Data provided:
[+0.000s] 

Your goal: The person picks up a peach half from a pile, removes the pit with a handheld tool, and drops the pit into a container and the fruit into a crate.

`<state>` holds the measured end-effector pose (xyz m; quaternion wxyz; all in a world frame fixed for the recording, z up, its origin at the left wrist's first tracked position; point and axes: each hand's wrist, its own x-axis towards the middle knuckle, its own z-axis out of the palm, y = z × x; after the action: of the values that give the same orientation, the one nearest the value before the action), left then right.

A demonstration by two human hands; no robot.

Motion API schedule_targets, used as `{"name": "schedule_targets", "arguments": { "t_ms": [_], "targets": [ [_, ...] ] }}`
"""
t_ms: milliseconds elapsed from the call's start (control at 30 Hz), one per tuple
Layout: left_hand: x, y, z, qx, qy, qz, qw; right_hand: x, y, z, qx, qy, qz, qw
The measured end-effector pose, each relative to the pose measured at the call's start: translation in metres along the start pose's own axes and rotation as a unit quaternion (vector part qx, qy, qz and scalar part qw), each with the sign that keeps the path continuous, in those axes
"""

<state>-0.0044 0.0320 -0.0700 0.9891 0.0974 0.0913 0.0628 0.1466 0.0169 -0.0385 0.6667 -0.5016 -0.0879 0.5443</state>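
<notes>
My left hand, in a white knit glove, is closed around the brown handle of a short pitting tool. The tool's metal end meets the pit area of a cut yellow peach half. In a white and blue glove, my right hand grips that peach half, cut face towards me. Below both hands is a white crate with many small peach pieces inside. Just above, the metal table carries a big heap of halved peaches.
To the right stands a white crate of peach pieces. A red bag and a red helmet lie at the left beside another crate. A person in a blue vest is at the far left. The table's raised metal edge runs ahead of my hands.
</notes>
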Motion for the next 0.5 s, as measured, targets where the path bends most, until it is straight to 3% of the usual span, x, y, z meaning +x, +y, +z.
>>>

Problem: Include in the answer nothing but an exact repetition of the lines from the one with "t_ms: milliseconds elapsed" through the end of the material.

Response box:
t_ms: milliseconds elapsed from the call's start (control at 30 Hz), one per tuple
Layout: left_hand: x, y, z, qx, qy, qz, qw; right_hand: x, y, z, qx, qy, qz, qw
The measured end-effector pose, each relative to the pose measured at the call's start: translation in metres along the start pose's own axes and rotation as a unit quaternion (vector part qx, qy, qz and scalar part qw), each with the sign that keeps the path continuous, in those axes
"""

<state>-0.0044 0.0320 -0.0700 0.9891 0.0974 0.0913 0.0628 0.1466 0.0169 -0.0385 0.6667 -0.5016 -0.0879 0.5443</state>
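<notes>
My left hand, in a white knit glove, is closed around the brown handle of a short pitting tool. The tool's metal end meets the pit area of a cut yellow peach half. In a white and blue glove, my right hand grips that peach half, cut face towards me. Below both hands is a white crate with many small peach pieces inside. Just above, the metal table carries a big heap of halved peaches.
To the right stands a white crate of peach pieces. A red bag and a red helmet lie at the left beside another crate. A person in a blue vest is at the far left. The table's raised metal edge runs ahead of my hands.
</notes>
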Motion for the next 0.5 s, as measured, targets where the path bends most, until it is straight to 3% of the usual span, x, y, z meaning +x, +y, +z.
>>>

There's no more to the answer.